*MATERIAL PROVIDED:*
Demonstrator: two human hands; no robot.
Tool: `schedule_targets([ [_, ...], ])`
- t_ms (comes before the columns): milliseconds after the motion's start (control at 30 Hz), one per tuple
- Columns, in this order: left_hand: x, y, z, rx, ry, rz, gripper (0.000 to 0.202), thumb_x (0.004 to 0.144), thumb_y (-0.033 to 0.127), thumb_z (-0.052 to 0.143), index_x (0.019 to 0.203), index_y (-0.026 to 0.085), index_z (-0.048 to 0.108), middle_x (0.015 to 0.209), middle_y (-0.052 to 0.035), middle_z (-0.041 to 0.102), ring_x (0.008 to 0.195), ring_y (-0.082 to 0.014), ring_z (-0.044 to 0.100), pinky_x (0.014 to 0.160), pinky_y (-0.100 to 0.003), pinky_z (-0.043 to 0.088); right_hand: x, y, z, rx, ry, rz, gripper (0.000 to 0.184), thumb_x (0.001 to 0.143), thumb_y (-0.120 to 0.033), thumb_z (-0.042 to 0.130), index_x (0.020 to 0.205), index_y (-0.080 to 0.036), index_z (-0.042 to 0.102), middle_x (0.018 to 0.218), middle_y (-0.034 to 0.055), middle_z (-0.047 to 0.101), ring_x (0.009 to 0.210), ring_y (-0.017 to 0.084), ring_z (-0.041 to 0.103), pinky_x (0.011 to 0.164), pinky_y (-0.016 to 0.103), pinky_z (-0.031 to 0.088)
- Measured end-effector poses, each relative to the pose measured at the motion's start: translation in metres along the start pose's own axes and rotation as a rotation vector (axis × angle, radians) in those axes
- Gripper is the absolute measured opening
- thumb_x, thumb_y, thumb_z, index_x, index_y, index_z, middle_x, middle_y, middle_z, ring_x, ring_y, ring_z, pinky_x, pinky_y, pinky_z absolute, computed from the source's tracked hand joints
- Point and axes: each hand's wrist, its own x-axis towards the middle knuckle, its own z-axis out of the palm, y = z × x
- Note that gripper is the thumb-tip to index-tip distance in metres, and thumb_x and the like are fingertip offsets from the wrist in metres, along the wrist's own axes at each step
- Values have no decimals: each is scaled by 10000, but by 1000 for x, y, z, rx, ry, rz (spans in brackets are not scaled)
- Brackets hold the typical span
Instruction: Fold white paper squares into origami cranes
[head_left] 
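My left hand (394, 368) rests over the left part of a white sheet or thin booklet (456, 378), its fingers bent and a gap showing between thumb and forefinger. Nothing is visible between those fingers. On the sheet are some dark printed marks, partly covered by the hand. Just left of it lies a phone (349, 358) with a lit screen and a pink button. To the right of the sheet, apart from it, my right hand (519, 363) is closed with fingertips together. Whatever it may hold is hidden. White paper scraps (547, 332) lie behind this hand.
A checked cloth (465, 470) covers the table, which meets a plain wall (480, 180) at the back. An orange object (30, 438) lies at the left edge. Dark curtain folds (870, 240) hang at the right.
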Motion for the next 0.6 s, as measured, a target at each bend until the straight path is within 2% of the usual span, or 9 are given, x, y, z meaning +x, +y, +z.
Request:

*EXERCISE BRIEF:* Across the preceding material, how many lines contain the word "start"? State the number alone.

*RESPONSE AREA:* 2